● **About this exercise**
Repeat the data exactly, with every line included.
◇ ◇ ◇ ◇
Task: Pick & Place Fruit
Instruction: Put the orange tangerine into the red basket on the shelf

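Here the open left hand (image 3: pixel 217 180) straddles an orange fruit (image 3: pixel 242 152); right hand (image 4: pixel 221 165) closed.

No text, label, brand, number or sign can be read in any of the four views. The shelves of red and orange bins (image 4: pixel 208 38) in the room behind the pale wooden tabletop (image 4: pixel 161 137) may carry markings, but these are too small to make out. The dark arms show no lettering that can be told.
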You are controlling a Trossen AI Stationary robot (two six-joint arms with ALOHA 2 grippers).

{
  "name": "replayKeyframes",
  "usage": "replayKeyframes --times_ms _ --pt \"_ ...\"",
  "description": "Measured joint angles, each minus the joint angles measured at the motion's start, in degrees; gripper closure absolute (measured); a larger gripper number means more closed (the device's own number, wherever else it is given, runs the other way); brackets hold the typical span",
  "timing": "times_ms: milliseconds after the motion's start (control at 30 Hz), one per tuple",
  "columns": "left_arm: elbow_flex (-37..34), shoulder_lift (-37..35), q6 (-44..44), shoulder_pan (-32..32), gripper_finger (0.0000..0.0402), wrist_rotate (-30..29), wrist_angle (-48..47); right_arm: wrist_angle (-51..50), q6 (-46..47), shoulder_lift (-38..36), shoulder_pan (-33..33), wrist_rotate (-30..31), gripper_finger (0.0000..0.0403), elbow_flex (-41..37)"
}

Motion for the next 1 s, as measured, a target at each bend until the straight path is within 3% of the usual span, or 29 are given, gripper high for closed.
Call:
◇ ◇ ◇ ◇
● **Solution to the exercise**
Task: Pick & Place Fruit
Instruction: Put the orange tangerine into the red basket on the shelf

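Here the open left hand (image 3: pixel 217 180) straddles an orange fruit (image 3: pixel 242 152); right hand (image 4: pixel 221 165) closed.

No text, label, brand, number or sign can be read in any of the four views. The shelves of red and orange bins (image 4: pixel 208 38) in the room behind the pale wooden tabletop (image 4: pixel 161 137) may carry markings, but these are too small to make out. The dark arms show no lettering that can be told.
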You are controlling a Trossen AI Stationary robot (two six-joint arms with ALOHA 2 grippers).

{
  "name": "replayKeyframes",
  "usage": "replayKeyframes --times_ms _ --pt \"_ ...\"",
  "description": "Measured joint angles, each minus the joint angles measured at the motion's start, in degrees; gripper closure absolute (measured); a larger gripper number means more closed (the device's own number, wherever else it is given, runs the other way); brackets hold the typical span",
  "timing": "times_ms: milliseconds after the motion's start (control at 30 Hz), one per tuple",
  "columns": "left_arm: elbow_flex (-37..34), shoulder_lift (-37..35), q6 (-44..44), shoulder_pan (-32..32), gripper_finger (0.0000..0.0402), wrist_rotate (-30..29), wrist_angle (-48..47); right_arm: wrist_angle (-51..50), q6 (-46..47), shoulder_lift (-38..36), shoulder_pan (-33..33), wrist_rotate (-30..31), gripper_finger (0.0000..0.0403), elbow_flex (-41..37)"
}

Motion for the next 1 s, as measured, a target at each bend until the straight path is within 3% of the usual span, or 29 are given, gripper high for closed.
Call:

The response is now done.